Mohnish Pabrai, Guy Spier, and Michael Shearn keynote Q&A session on investment checklists.
Via ValueConferences
Transcript
Mohnish Pabrai: Well, John, it’s a pleasure to be here and it’s also a pleasure to have Guy with me in Irvine. It’s wonderful and, of course, the topic of checklists is something that I don’t need too much cajoling to talk about. It’s something that’s near and dear to my heart. Just to give you a little bit of a history and backdrop, the pioneers of the usage of checklists is really the aviation industry. If you look at aviation today, it is ultra-cheap and ultra-safe and those two attributes are directly a result of usage for checklists. The modus operandi I followed in trying to create an investing checklist was to really look at the FAA (The Federal Aviation Administration) and the way it deals with airline safety and such. I used that in the approach towards building a checklist.
Just before I go to the FAA, if you go back a little bit further, Boeing had produced this bomber, which they wanted a large contract at that time from the Army Air Force in the United States. They were pretty much a shoe-in to get the contract and they had arranged for all the Army top brass to come and see a demo flight. When this B38 took off, it promptly leaned on one side when it got a few hundred feet off the ground and then crashed with causalities and so on. That was the end of Boeing getting that contract and Boeing had invested a huge amount in that airplane. They went back and analyzed what went wrong and this was a very complex airplane. They came to the initial conclusion that this was too much plane for a person to fly. In a sense, it was too complicated, but then Boeing really drilled down in the problem and they came up with what was the first aviation checklist.

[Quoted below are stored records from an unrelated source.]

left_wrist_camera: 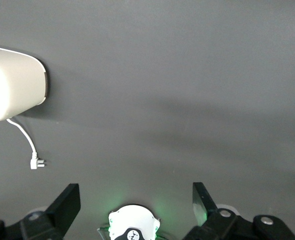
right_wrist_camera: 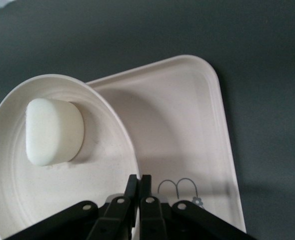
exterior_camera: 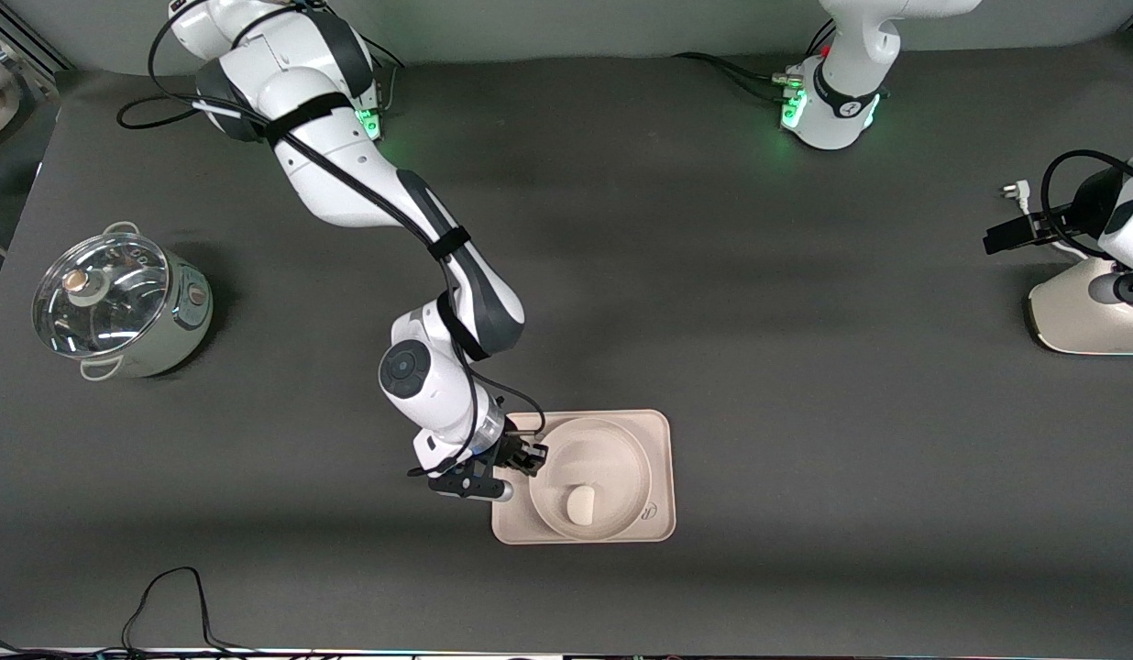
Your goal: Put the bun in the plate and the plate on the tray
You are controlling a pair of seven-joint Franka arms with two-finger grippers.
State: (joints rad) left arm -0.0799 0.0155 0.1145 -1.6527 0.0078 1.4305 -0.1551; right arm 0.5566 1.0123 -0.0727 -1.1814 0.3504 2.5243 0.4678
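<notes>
Surface (exterior_camera: 713, 302): dark grey, matte; carries every item listed here.
Right arm (exterior_camera: 346, 174): reaches from its base down to the tray's edge at the right arm's end.
Left arm (exterior_camera: 841, 92): waiting; little more than its base shows in the front view.
Pot (exterior_camera: 122, 307): pale green with a glass lid, at the right arm's end of the surface, well apart from the right end effector.
Appliance (exterior_camera: 1094, 316): cream body at the left arm's end; white cord and plug (left_wrist_camera: 37, 162) lie beside it.
Tray (exterior_camera: 660, 477): cream-beige rectangle with rounded corners, flat on the surface; long axis runs toward and away from the front camera; printed drawing (right_wrist_camera: 180, 187) just beside the right end effector's fingers.
Plate (exterior_camera: 612, 449): round, shallow, raised rim; rests on the tray, its rim pinched at the right end effector.
Bun (exterior_camera: 581, 505): off-white rounded lump, lying in the plate, near the right end effector but apart from it; long axis roughly along the tray's.
Right end effector (right_wrist_camera: 139, 187): fingers clenched on the plate's rim, over the tray's edge.
Left end effector (left_wrist_camera: 136, 197): fingers spread wide, grasping nothing, hanging over bare surface.
</notes>
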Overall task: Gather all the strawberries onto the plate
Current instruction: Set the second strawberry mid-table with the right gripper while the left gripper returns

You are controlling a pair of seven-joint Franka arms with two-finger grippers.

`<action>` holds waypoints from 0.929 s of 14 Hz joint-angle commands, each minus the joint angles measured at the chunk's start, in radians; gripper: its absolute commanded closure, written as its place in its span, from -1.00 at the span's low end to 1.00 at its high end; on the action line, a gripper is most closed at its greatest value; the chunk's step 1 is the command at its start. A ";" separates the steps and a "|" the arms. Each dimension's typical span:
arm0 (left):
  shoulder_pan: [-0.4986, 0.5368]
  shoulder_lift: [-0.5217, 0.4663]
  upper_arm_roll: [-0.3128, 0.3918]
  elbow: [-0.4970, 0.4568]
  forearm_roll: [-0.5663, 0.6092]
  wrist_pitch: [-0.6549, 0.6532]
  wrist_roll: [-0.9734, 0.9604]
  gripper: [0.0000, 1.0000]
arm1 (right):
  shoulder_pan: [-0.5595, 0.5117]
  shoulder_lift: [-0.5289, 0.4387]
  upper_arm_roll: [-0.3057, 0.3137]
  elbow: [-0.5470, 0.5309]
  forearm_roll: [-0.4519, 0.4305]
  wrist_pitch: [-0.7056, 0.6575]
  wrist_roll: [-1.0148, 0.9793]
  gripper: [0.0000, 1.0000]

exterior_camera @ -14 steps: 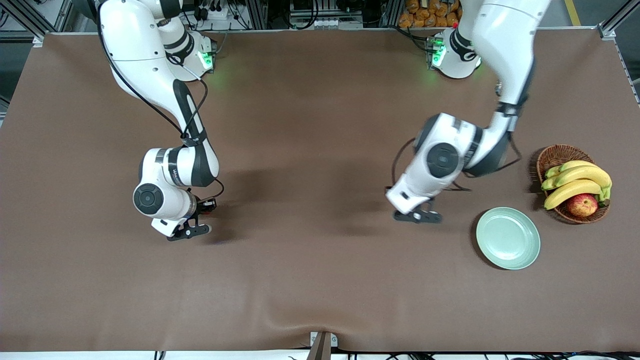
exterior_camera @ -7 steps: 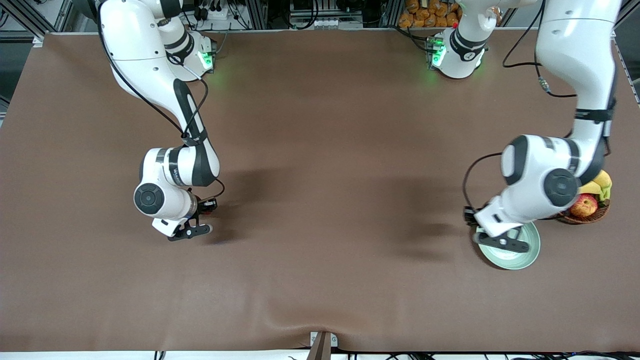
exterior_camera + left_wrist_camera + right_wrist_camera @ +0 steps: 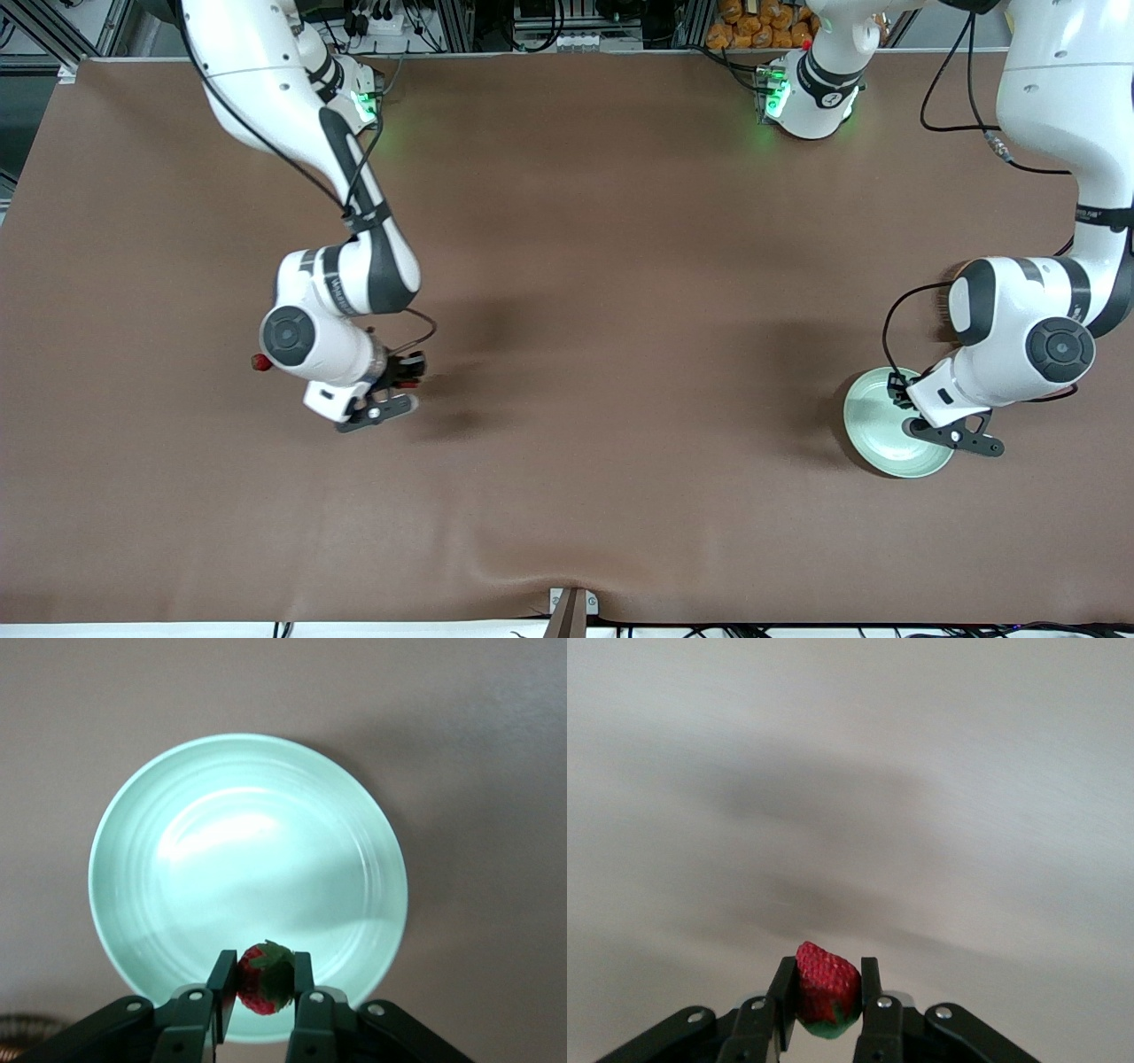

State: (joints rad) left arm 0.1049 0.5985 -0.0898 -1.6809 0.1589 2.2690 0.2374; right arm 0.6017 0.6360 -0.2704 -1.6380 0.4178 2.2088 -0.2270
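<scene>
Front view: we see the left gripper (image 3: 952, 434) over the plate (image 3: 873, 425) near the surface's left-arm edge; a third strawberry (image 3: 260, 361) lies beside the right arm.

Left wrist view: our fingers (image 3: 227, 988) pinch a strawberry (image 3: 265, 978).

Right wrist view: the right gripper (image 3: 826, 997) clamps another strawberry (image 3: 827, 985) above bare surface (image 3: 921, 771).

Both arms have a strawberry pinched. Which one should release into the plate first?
Left, probably. The left gripper holds its strawberry over the plate rim. The right gripper holds its strawberry over bare table, toward the right arm's end.
</scene>
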 commanded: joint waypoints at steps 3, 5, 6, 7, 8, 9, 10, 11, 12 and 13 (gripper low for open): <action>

They basically, to assist the pilot, said, “Okay, before takeoff, here’s some things you can do and while you’re in flight, here are the next things you need to do for landing and so on.” They convinced the Air Force to give them another try and, of course, the plane flew flawlessly. Subsequently, in fact, they had virtually no crashes which were unrelated to being shot at during World War II, so that plane performed magnificently. It was called the Flying Fortress and from then on, checklists became very fundamental in aviation, but the way the FAA goes about looking at airline safety and flight safety is on a steady state basis the FAA really does nothing. They really get going when there’s a plane crash anywhere in the world of any significance and when there is a plane crash, they send their experts, the NPSP gets involved and so on. The main thing they’re focused on is to find out exactly what caused the crash and they spend ungodly resources to get to that answer.
They also have an approach, which is very pragmatic. The FAA has a certain price for a human life and that goes up every year to index for inflation. Last time I checked a few years back it was about $3.5 million per person. If there’s a plane crash, like for example, you can look at that crash on the Hudson where all those flying geese hit that flight. They’re able to model what the probabilities of something like that happening are and, in fact, in the early 1960s, there was another airplane that crashed and what happened with that plane was actually it got hit by a bird or a few birds in one engine and then shrapnel flew out from that engine and actually destroyed the second engine, even the fuselage.